## Your objective
Look below for the line containing "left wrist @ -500" and the line containing "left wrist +"; repeat exactly those two lines and all lines between them, and nothing else.

## Stored data
==========
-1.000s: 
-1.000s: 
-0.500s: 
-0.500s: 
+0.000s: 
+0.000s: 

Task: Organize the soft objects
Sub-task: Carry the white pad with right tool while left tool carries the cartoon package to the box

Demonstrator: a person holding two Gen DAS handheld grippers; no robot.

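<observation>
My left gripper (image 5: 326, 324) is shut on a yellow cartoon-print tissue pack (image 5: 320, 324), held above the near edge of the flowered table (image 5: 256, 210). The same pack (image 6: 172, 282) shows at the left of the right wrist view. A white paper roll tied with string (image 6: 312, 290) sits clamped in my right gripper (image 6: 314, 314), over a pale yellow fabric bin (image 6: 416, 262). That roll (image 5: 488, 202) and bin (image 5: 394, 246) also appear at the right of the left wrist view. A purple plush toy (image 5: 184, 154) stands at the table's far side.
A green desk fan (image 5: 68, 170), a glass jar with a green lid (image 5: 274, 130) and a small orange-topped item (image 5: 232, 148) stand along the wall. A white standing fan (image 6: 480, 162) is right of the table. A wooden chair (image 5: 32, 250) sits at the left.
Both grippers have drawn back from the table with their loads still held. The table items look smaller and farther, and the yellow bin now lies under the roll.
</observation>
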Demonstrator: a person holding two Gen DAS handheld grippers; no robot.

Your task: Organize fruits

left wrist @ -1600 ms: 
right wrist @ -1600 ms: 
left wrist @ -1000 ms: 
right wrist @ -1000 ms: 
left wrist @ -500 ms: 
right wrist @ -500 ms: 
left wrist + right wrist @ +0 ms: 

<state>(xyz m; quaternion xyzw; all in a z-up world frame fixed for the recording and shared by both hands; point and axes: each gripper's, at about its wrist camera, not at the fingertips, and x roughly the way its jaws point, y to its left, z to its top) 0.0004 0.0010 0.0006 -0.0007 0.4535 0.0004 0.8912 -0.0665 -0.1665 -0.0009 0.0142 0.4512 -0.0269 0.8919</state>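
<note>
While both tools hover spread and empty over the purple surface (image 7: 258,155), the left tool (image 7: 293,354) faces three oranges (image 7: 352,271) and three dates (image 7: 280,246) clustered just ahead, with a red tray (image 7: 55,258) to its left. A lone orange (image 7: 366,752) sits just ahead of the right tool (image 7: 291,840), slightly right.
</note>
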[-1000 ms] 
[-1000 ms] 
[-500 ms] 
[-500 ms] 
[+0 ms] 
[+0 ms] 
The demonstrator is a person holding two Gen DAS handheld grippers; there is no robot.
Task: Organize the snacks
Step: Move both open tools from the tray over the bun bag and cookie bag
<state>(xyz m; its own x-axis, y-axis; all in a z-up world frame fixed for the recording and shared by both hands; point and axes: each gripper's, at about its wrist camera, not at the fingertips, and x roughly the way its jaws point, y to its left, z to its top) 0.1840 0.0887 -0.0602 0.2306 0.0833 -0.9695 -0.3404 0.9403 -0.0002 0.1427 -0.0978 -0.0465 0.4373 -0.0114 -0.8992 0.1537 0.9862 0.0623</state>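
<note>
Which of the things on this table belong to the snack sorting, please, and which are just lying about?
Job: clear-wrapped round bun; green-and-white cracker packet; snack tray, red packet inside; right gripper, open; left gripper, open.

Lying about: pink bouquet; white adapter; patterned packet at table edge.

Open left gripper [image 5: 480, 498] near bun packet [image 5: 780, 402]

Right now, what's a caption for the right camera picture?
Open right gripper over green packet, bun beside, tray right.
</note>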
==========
## Response to the task
left wrist @ -500 ms: 
right wrist @ -500 ms: 
left wrist + right wrist @ +0 ms: 

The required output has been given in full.